Dinamik yönelim ile çalışan psikolog/psikoterapist için bastırmanın önemi çok fazladır. Psikoterapide amaç psikolojik savunma mekanizmalarını ortadan kaldırmak değil; bastırılan arzunun uygun bir davranışa yönlendirlimesine yardımcı olarak bastırılmasının önüne geçmektir.
Bölünme
Psikolojik savunma mekanizmaları ; önceki yazılarımızda bahsettiğimiz üzere işlevsel olarak değerlendirildiğinde kişiyi anlık olarak rahatlatsa da resmin geneline bakıldığında kişiye sağlıklı bir yaşam içerisinde sağlıklı nesne ile ilişki kalıpları sunmamaktadır. Psikolojik savunmaların sınıflandırılmasında önemli olan diğer konu başlığı ise kişinin bu savunma örüntüsünü hayatının hangi döneminde kazandığıdır. Birincil (ilkel) savunma mekanizmaları; çocukluk döneminin başlangıç dönemlerine ait olan ve dış gerçeklikten kopuk düzenlenen savunma kalıplarıdır. Bölünme savunma mekanizması da birincil (ilkel) savunma mekanizmalarından bir tanesi olarak değerlendirilir. Bölünme savunma mekanizmasını da çocukluk dönemi ve yetişkinlik döneminden birer örnek ile tanımlamak; bölünme savunma mekanizmasının anlaşılmasında yararlı olacaktır.
Çocukluk Döneminde Bölünme Savunması
Bölünme savunma mekanizması hem çocukluk döneminde hem de yetişkinlik döneminde birbirine çok benzer şekilde gözlemlenir. Özellikle konuşma yetisi henüz olmayan çocuklarda bölünme savunmasını görmek çok daha kolaydır. Oral dönem olarak tanımlanan evrede olan çocuklar; belirli nesnelere karşı takıntılı şekilde bağlanırlar. Bu nesneler; ağzına götürdükleri parmak konusunda olabileceği gibi; beslendikleri anne memesi tercihleri ve o memeye karşı tutumlarında da gözlenebilir. Bir kişiyi gördüğünde devamlı ağlama tepkisi göstermesi; başka bir kimseye karşı devamlı olarak gülme davranışı ve rahatlama ifadesi göstermesi bu durumu destekler niteliktedir. Konuşma yetisi kazandıktan sonra çoğu zaman bu örüntünün devam ettiği gözlemlenebilir. “En” ifadesi sıklıkla kullanılır. En sevdiğim arkadaşım; en sevdiğim oyuncak; en sevdiğim ders gibi. Kişi çocukluğundan başlayarak iyi ve kötüyü birleştirmek istemez ve devamlı olarak iyi ile kötüyü kendi değer yargıları ile ayırır.

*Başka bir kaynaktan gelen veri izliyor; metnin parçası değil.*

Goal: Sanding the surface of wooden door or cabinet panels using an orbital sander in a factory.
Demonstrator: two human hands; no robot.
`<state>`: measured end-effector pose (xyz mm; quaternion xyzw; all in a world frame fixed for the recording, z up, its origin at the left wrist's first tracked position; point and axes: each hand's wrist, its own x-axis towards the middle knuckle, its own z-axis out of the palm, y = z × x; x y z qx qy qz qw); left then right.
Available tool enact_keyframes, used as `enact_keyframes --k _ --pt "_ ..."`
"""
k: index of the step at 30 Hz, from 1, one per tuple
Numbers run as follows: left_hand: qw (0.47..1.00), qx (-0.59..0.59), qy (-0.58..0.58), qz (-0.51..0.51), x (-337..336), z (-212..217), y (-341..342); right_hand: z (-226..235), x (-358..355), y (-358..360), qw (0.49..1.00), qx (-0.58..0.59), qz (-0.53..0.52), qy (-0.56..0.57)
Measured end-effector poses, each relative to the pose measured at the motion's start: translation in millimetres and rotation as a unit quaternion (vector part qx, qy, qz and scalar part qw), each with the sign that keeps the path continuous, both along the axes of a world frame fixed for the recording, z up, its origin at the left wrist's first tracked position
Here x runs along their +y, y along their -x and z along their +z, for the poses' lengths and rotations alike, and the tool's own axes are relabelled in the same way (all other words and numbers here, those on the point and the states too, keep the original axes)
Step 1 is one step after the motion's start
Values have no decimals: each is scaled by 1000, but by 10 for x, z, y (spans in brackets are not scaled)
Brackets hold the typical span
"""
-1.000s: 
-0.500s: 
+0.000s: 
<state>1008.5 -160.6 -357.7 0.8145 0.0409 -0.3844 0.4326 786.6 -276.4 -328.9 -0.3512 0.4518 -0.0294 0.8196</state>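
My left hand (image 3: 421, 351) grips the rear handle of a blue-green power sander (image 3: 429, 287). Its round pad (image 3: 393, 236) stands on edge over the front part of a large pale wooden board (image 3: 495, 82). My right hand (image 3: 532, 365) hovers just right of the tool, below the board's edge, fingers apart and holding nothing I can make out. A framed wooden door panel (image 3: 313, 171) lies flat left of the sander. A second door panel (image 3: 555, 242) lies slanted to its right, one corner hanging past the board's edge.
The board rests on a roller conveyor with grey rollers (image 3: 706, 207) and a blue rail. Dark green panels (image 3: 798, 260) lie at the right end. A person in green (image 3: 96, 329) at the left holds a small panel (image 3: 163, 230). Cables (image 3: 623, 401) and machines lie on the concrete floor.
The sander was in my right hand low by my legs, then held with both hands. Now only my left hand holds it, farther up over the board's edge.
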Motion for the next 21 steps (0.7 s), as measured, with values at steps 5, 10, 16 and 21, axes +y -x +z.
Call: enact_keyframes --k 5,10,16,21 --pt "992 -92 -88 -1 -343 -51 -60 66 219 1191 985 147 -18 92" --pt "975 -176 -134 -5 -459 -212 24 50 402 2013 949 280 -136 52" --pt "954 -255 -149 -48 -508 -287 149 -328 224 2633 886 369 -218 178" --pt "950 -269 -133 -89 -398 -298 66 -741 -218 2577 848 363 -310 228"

Yetişkinlik Döneminde Bölünme Savunması
Bölünme savunma mekanizması yetişkinlik döneminde de çocukluk dönemine benzer ifadeler ile gözlenebilir. Yetişkin bir birey; sosyal çevresindeki arkadaşlarını iyi ve kötü olarak ayırabilir. Özel hayatında bulunan kimseleri kendi değer yargılarına göre iyiden kötüye sınıflandırabilir. Yaşadığı bir olayın iyi ve kötü taraflarını görmek yerine iyi taraflarına ya da kötü taraflarına odaklanabilir. Bölünme savunma mekanizması; kişinin hayatının bütününde gözlemlenebilir. Bölünme savunmaları olan bir kişi için bir nesne ya da olay bütünü ile iyi ya da bütünü ile kötüdür. Genellikle bu kimselerin hayatında siyah ile beyaz vardır. Ara renkler genellikle beyaza ya da siyaha doğru çekilir.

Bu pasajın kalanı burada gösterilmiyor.